**Directions:** Print all of the data exactly.

**Data block:**

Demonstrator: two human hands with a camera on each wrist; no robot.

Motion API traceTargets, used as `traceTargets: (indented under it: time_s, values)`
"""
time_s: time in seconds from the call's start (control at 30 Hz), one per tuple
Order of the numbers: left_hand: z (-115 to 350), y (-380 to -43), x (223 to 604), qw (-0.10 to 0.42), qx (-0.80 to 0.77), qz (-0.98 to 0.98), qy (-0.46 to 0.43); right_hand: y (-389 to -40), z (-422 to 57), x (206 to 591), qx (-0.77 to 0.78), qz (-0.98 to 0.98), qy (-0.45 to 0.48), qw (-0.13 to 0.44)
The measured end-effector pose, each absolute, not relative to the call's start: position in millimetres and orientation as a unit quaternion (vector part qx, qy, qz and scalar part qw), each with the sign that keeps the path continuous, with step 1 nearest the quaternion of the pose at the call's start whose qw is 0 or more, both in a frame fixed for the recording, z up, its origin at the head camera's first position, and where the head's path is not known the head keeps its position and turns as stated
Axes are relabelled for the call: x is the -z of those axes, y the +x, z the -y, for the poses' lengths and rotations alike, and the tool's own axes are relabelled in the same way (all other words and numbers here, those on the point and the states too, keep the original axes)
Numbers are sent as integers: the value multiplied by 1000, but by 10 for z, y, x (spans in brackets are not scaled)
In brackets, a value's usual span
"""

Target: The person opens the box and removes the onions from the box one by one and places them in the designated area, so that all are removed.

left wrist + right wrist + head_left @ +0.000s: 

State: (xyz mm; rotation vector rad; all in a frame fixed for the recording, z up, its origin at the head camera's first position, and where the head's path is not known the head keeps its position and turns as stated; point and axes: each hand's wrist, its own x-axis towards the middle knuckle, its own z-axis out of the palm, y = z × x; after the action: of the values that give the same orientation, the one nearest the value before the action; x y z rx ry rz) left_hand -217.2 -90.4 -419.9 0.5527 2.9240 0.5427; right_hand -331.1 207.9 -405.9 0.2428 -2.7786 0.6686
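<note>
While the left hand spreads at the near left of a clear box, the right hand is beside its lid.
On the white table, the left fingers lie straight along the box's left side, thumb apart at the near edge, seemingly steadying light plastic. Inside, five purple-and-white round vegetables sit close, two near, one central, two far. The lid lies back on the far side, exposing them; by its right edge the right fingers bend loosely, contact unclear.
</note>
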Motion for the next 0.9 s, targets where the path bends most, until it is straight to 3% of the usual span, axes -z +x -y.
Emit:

**Reply to the task:**
Demonstrator: two human hands with a camera on each wrist; no robot.

Motion API traceTargets, used as `traceTargets: (indented under it: time_s, values)`
"""
time_s: time in seconds from the call's start (control at 30 Hz), one per tuple
Order of the numbers: left_hand: z (-115 to 350), y (-380 to -43), x (223 to 604), qw (-0.10 to 0.42), qx (-0.80 to 0.77), qz (-0.98 to 0.98), qy (-0.46 to 0.43); right_hand: y (-389 to -40), z (-422 to 57), x (206 to 591), qx (-0.77 to 0.78), qz (-0.98 to 0.98), qy (-0.45 to 0.48), qw (-0.13 to 0.44)
The measured end-effector pose, each absolute, not relative to the call's start: position in millimetres and orientation as a unit quaternion (vector part qx, qy, qz and scalar part qw), each with the sign that keeps the path continuous, with step 1 nearest the quaternion of the pose at the call's start whose qw is 0 or more, both in a frame fixed for the recording, z up, its origin at the head camera's first position, and where the head's path is not known the head keeps its position and turns as stated
Axes are relabelled for the call: x is the -z of those axes, y the +x, z the -y, for the poses' lengths and rotations alike, and the tool's own axes are relabelled in the same way (all other words and numbers here, those on the point and the states too, keep the original axes)
Numbers are sent as integers: the value multiplied by 1000, but by 10 for z, y, x (spans in brackets are not scaled)
In brackets, a value's usual span
"""

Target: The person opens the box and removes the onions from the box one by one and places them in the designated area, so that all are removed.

left wrist + right wrist + head_left @ +0.000s: 

State: (xyz mm; rotation vector rad; all in a frame fixed for the recording, z up, its origin at the head camera's first position, and where the head's path is not known the head keeps its position and turns as stated; point and axes: each hand's wrist, its own x-axis towards the middle knuckle, its own z-axis out of the palm, y = z × x; after the action: of the values that give the same orientation, the one nearest the value before the action; x y z rx ry rz) left_hand -217.2 -90.4 -419.9 0.5527 2.9240 0.5427; right_hand -331.1 207.9 -405.9 0.2428 -2.7786 0.6686
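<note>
While the left hand spreads at the near left of a clear box, the right hand is beside its lid.
On the white table, the left fingers lie straight along the box's left side, thumb apart at the near edge, seemingly steadying light plastic. Inside, five purple-and-white round vegetables sit close, two near, one central, two far. The lid lies back on the far side, exposing them; by its right edge the right fingers bend loosely, contact unclear.
</note>
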Motion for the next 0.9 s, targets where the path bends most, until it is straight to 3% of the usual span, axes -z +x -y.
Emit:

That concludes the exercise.